I'm now finding out from my developer is we are able to noindex these pages with the meta robots.
If this is something that isn't possible, it's likely that we'll add to the robots.txt as you did.
Either way I think will be progress to different degrees.
-
I don' think Martijn's statement is quite correct as I have made different experiences in an accidental experiment. Crawling is not the same as indexing. Google will put pages it cannot crawl into the index ... and they will stay there unless removed somehow. They will probably only show up for specific searches, though
Completely agree, I have done the same for a website I am doing work with, ideally we would noindex with meta robots however that isn't possible. So instead we added to the robots.txt, the number of indexed pages have dropped, yet when you search exactly it just says the description can't be reached.

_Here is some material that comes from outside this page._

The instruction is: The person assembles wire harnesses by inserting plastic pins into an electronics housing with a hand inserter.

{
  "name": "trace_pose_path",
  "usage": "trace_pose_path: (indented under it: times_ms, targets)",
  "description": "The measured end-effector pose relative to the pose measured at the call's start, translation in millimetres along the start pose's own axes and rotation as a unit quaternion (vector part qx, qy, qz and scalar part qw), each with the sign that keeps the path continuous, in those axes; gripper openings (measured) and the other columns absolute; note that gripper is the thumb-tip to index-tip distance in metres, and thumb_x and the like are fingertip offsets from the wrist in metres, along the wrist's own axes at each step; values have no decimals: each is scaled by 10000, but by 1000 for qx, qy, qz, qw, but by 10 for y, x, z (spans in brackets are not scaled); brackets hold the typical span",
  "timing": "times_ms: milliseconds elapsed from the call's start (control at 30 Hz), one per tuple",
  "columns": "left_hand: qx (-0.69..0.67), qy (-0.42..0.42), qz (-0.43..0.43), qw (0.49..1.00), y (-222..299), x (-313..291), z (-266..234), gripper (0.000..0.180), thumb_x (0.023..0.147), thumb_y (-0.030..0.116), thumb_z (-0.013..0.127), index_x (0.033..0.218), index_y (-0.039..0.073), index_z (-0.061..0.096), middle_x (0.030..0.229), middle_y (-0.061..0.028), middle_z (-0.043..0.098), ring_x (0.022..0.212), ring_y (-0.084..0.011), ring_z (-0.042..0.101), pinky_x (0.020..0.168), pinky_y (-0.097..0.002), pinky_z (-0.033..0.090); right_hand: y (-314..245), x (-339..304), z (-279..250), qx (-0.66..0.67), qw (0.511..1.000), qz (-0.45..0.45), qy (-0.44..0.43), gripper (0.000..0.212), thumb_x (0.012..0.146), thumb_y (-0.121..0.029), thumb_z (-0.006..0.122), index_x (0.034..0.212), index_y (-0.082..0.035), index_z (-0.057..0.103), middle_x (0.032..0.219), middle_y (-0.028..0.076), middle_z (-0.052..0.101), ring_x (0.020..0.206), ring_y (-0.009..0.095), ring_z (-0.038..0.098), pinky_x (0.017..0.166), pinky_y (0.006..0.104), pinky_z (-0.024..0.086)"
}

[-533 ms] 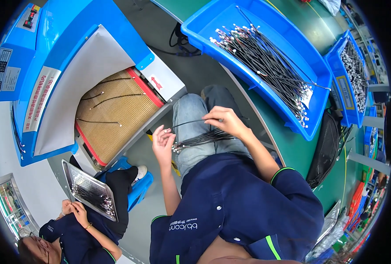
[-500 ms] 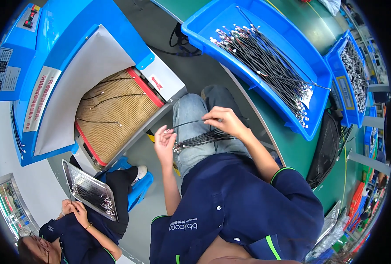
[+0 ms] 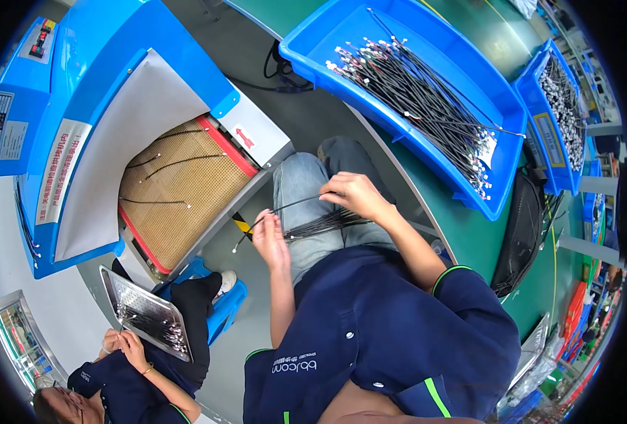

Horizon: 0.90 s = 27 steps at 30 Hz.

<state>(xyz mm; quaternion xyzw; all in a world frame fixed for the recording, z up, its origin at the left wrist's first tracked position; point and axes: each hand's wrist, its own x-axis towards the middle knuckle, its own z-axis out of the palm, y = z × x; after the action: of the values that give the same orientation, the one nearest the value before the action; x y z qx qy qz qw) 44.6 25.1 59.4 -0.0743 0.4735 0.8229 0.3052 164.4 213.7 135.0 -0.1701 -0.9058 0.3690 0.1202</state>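
Black, slender, pale-tipped cable [image 3: 297,203]

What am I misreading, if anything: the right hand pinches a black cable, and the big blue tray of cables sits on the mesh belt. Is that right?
Not quite: the big blue tray sits on the green table, not the mesh belt, as the head view shows. The right hand does pinch a black cable.

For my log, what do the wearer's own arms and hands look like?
The left hand and right hand are bare, without gloves. The forearms are uncovered, with no watch or bracelet visible. The navy shirt has short sleeves edged in bright green trim.
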Motion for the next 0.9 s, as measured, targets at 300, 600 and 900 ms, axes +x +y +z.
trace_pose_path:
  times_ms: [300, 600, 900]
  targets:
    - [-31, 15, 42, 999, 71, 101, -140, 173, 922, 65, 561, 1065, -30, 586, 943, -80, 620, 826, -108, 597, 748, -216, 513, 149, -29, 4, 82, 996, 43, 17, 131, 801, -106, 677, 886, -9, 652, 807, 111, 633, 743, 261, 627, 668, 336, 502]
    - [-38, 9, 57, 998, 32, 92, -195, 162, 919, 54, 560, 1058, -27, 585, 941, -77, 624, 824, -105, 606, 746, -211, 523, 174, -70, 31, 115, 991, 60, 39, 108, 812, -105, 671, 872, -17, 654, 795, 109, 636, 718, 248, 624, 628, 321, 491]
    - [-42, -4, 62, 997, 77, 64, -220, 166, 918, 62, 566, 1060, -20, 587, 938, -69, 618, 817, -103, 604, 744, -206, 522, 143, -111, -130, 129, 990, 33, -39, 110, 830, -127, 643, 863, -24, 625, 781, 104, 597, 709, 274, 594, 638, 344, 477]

So I was happy with the results as they're now not ranking for the terms they were.
-
I don' think Martijn's statement is quite correct as I have made different experiences in an accidental experiment. Crawling is not the same as indexing. Google will put pages it cannot crawl into the index ... and they will stay there unless removed somehow. They will probably only show up for specific searches, though
In September 2015 I catapulted a website from ~3.000 to 130.000 indexed pages (roughly). 127.000 were essentially canonicalised duplicates (yes, it did make sense) but also blocked by robots.txt - but put into the index nonetheless. The problem was a dynamically generated parameter, always different, always blocked by robots.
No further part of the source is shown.